Edinilen bilgiye göre, 26 Ağustos tarihinde 5 kişi, Dumlupınar
Mahallesi’ndeki Baygın Kuyumculuğa gelerek altın çalmış ve kaçarken
kendilerine karşı koymak isteyen baba ve oğlunu öldürmüştü. Polis
bu soygunun şifrelerini kısa sürede çözüp soygunu gerçekleştiren ve
soygunculara yardım ettiği ileri sürülen 6 kişiyi adliyeye sevk
etti. Bu kişilerden 4’ü tutuklanırken, kanlı soygunun nasıl
gerçekleştiği de ortaya çıktı.
İddiaya göre, soygunu 5 ay önce Mardin’in Nusaybin ilçesinde oturan
Kemal T. (19) planladı. Bu sırada Ş.A. (18) isimli arkadaşı yanına
gelerek, "Ben kafe açmak istiyorum bana para lazım ne yapacağımı
bilmiyorum" dedi.
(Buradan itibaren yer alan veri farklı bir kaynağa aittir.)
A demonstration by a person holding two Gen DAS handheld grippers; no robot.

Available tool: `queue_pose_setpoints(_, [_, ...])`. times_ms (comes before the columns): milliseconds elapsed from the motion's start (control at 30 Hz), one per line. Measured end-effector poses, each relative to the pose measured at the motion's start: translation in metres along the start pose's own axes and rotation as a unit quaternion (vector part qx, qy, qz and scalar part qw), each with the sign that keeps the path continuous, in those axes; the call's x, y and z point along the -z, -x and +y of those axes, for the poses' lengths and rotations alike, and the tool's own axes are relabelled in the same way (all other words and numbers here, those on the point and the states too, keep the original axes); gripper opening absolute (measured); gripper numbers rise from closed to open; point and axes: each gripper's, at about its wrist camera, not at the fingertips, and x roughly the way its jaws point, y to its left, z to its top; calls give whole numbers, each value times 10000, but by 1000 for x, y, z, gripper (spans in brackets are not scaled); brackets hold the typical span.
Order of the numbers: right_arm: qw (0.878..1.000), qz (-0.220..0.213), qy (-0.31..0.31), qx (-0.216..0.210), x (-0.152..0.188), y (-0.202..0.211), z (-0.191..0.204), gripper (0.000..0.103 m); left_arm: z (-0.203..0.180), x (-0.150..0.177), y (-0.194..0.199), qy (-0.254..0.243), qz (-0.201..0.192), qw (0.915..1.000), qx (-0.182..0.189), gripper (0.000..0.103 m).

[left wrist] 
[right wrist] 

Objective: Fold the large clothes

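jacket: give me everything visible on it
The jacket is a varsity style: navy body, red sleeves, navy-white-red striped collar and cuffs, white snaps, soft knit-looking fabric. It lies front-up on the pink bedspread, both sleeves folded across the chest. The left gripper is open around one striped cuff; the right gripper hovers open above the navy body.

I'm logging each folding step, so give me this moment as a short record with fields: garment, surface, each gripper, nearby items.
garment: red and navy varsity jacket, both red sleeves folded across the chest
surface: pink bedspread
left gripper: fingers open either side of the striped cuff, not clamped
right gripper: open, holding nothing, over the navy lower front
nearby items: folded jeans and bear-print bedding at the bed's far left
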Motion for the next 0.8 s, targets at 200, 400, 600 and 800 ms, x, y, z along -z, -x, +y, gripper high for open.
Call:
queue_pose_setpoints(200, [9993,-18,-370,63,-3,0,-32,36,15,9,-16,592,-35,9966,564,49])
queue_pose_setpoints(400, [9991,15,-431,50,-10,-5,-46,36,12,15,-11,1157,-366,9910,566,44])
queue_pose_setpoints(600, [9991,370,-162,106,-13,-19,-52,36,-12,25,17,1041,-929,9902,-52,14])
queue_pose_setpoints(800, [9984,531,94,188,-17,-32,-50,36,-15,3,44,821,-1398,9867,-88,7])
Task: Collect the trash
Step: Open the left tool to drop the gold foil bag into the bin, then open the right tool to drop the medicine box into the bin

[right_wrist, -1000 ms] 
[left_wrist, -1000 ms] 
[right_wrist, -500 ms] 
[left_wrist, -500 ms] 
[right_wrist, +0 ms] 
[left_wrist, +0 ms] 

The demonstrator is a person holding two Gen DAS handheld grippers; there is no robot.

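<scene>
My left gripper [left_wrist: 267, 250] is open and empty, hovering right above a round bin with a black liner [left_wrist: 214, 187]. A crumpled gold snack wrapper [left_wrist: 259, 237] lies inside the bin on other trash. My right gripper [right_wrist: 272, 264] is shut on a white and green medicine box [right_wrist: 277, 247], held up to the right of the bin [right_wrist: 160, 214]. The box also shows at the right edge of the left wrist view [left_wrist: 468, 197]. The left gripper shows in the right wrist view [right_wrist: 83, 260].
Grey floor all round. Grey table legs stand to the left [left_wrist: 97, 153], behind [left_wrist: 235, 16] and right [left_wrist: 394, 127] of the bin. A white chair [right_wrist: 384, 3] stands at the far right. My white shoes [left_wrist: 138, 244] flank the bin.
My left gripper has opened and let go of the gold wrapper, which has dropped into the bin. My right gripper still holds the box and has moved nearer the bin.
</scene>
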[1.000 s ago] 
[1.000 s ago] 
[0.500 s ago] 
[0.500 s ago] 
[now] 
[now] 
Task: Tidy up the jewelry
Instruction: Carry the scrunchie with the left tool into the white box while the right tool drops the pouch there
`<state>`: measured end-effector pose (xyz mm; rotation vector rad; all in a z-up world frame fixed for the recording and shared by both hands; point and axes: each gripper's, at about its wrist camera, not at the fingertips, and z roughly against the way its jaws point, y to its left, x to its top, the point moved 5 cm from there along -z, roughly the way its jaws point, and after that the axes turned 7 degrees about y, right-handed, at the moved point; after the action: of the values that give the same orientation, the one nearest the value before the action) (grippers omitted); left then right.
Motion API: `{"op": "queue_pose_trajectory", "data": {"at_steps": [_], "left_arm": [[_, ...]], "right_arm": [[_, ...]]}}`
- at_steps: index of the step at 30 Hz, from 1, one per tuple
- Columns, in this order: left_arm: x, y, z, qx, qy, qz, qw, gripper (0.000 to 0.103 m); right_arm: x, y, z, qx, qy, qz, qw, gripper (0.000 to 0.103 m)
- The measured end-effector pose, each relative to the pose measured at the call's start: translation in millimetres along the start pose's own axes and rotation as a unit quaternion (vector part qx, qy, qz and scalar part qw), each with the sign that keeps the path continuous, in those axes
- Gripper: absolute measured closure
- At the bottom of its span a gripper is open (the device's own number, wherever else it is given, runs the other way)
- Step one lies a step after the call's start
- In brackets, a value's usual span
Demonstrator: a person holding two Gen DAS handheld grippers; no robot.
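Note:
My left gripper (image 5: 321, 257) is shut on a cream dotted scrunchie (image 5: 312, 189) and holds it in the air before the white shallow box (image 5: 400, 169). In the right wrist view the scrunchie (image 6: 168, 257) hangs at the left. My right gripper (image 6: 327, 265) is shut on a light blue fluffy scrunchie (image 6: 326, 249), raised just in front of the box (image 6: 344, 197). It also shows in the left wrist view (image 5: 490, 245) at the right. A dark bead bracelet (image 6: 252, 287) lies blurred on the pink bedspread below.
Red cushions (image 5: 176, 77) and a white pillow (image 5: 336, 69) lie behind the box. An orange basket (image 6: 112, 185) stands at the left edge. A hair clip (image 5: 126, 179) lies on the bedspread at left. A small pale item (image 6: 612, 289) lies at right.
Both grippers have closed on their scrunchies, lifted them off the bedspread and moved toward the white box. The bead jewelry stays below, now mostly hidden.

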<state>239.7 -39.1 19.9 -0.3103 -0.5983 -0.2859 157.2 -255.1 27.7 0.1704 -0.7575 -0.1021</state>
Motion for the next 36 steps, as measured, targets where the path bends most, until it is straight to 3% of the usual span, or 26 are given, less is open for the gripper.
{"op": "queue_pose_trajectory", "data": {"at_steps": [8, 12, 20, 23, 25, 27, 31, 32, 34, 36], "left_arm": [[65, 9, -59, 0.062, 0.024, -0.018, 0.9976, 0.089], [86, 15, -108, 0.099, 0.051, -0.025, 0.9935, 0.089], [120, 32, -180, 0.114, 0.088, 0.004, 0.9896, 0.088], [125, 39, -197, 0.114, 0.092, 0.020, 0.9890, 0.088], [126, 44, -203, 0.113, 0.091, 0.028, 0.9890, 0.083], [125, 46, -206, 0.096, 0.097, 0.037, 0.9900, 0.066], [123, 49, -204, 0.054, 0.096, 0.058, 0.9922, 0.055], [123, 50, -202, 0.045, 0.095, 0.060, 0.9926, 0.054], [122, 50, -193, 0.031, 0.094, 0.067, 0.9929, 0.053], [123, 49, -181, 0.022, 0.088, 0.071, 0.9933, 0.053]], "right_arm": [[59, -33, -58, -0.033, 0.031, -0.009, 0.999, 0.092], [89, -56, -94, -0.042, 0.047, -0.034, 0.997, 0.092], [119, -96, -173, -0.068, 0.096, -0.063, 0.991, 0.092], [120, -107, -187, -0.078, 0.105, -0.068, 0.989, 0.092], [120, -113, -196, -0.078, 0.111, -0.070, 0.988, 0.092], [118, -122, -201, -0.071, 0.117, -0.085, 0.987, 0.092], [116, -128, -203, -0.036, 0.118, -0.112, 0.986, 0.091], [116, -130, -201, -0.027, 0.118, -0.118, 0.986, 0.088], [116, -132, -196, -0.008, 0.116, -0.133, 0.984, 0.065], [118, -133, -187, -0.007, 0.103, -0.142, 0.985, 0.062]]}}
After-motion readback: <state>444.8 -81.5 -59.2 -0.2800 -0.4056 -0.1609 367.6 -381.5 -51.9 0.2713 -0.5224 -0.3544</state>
Bunun üzerine Kemal T., "Sen biraz bekle ben
soygun planlıyorum, öyle bir soygun yapacağız ki daha Türkiye’de
öyle bir soygun olmadı" dedi. Kemal T. soygunu planladıktan sonra,
kendisine yardımcı olması için arkadaşlarını aramaya başladı. Önce
kendisinden para isteyen Ş.A.’nın ehliyetini kullanarak otomobil
kiralaması karşısında kafeyi açacak parayı vermeyi vaat etti.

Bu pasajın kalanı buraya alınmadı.